**Exercise data:**
──────────

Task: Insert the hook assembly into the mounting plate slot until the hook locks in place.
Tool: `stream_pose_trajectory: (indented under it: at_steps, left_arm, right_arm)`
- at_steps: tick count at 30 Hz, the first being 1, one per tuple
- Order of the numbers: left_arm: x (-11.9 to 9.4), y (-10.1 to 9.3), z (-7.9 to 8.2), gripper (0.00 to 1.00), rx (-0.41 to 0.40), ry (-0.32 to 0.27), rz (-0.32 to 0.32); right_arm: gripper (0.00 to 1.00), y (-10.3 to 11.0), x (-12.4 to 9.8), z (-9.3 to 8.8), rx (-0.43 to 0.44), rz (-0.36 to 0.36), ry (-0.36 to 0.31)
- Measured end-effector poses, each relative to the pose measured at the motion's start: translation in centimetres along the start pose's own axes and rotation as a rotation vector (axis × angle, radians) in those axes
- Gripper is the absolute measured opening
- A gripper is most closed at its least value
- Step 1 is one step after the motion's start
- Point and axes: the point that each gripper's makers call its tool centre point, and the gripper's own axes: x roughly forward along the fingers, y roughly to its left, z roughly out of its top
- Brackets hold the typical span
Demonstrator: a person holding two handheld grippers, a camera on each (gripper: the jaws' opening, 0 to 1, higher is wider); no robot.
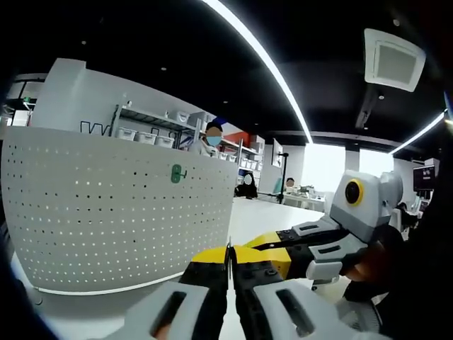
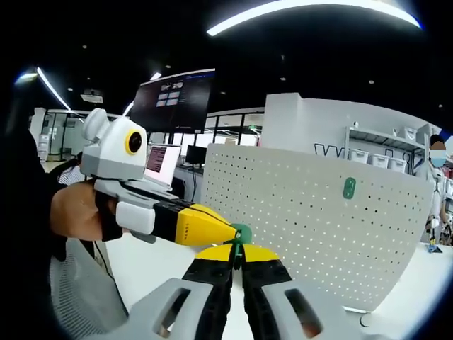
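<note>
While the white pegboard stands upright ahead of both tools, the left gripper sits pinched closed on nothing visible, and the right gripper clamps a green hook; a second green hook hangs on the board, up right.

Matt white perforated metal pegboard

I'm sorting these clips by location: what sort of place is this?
Probably an open-plan lab or workshop office: a white pegboard stands on a white table, shelves of storage bins line the back, and a big wall screen hangs beneath strip lights.
</note>
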Motion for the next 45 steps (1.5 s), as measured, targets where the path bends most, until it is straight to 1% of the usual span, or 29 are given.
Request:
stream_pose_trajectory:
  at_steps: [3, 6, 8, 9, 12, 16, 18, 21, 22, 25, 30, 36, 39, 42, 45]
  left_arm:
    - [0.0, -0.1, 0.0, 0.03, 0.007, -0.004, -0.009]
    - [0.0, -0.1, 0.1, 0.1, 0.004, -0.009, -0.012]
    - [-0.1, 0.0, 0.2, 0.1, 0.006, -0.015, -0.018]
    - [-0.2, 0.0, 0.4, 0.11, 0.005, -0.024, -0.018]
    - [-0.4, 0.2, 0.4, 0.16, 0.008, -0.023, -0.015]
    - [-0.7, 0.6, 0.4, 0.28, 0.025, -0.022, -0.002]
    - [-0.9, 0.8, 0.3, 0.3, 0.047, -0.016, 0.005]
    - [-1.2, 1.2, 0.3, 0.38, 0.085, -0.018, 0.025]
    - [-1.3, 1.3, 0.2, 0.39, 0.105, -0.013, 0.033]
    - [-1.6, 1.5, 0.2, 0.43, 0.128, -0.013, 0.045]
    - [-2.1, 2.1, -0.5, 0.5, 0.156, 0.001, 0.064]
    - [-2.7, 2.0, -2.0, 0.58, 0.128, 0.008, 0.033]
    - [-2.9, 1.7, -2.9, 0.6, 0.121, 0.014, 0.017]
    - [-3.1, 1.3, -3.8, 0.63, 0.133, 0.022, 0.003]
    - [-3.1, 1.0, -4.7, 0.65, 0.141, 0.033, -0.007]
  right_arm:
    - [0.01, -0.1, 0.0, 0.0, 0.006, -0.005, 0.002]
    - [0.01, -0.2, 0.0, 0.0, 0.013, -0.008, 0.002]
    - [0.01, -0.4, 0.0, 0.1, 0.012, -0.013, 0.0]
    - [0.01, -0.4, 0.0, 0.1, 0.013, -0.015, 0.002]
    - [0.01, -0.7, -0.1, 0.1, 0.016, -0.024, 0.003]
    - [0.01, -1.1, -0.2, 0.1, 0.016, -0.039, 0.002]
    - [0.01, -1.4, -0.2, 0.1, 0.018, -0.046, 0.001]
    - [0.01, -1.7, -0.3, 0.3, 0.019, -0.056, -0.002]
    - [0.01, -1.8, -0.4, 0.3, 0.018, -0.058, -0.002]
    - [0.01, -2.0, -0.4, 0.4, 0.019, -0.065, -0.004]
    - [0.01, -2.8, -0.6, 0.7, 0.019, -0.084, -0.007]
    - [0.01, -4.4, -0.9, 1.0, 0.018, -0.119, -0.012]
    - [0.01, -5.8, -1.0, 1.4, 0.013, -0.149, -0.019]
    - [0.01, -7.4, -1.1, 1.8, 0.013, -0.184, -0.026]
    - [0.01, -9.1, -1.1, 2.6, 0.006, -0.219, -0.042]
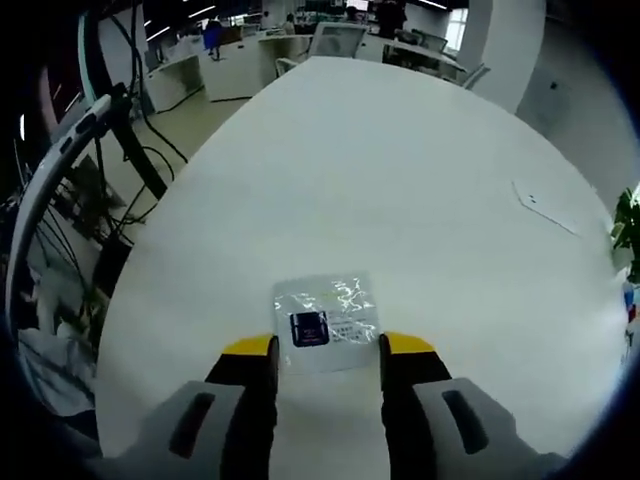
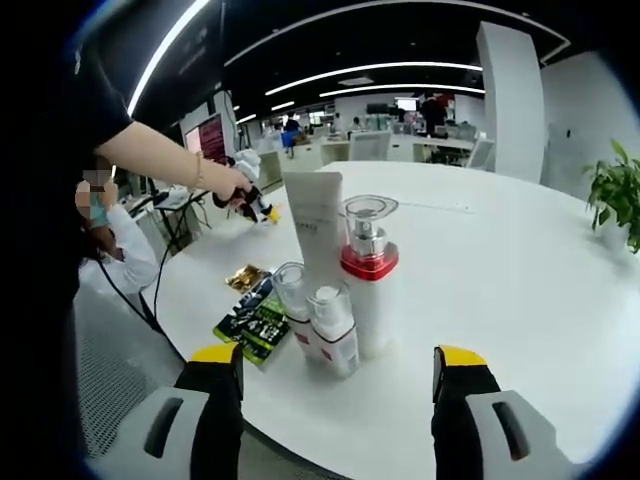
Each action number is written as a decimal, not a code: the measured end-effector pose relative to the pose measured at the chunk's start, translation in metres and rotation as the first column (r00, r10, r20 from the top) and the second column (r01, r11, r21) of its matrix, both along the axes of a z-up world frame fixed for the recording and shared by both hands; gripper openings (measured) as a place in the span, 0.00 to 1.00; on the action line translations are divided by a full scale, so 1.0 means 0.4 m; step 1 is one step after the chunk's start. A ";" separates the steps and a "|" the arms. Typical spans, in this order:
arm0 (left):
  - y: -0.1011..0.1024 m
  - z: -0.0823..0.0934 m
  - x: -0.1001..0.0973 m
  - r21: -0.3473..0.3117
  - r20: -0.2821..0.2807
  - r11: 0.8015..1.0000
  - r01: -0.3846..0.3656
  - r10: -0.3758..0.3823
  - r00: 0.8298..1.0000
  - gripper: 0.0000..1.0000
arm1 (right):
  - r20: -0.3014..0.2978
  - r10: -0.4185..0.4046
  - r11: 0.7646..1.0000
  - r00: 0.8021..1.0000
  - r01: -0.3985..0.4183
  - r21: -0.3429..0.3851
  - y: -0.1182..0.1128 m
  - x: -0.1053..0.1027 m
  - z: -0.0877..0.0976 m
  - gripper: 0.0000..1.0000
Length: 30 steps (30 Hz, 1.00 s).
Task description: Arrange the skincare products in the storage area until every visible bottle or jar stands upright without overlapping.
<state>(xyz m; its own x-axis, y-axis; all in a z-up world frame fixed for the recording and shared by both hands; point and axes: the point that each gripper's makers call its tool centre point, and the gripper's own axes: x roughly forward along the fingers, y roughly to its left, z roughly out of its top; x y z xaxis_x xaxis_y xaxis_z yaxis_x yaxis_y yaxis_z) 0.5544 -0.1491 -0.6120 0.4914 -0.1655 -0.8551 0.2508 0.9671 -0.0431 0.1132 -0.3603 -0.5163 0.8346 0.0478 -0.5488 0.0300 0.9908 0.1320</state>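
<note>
- Leftmost, in the left gripper view, the left gripper (image 1: 328, 345) hangs low over the white table (image 1: 400, 180) with its jaws open and holding nothing; a clear sachet (image 1: 327, 322) with a dark square label lies flat between the yellow tips, touching neither as far as I can tell.
- That sachet looks thin, light and floppy, its film glossy and likely slippery; I judge it cannot stand by itself, and pinching one edge would suit it better than squeezing the middle.
- Across in the right gripper view, flat packets lie near the table's edge: a gold sachet (image 2: 244, 276) and, just beside it, dark green packets (image 2: 255, 322), which seem to overlap one another.
- Next comes a close cluster of upright products: a small clear bottle (image 2: 291, 290), a squat bottle with a red-banded label (image 2: 334, 330), a tall white tube (image 2: 318, 225) behind them, and a white pump bottle with a red collar and clear cap (image 2: 369, 275).
- These look stiff and smooth; the pump bottle appears tallest-heavy and tippable, so a hold low on its body seems safest, while the tube would give under pressure.
- Farthest along, the right gripper (image 2: 340, 372) faces this cluster with jaws wide open, empty, its tips standing either side of the group and short of it.
- Behind, at the far left, a person's hand (image 2: 232, 185) holds a gripper over the table.
</note>
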 end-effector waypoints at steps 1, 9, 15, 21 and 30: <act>-0.001 0.001 -0.003 -0.003 -0.001 1.000 0.001 -0.001 1.000 0.37 | 0.000 -0.001 1.000 1.000 0.001 0.000 0.000 0.000 0.000 0.80; -0.010 0.024 -0.019 -0.015 0.005 1.000 0.022 -0.022 1.000 0.37 | 0.007 0.003 1.000 1.000 -0.003 0.000 0.003 0.002 0.004 0.80; -0.012 0.043 -0.030 -0.027 0.013 0.999 0.038 -0.037 0.999 0.37 | 0.018 0.007 1.000 1.000 -0.007 -0.009 0.003 0.003 0.009 0.80; -0.002 0.046 -0.041 -0.031 0.018 0.998 0.052 -0.052 0.998 0.37 | 0.030 0.009 1.000 1.000 -0.008 -0.015 0.006 0.005 0.017 0.80; 0.010 0.069 -0.087 -0.049 0.019 0.996 0.071 -0.070 0.997 0.37 | 0.048 0.021 0.999 0.999 -0.020 -0.026 0.010 0.007 0.022 0.80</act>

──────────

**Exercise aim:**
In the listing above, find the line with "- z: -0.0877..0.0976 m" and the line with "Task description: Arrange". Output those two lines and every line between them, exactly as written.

**Answer section:**
  - z: -0.0877..0.0976 m
  - gripper: 0.0000..1.0000
Length: 30 steps (30 Hz, 1.00 s).
Task description: Arrange the skincare products in the storage area until every visible bottle or jar stands upright without overlapping.

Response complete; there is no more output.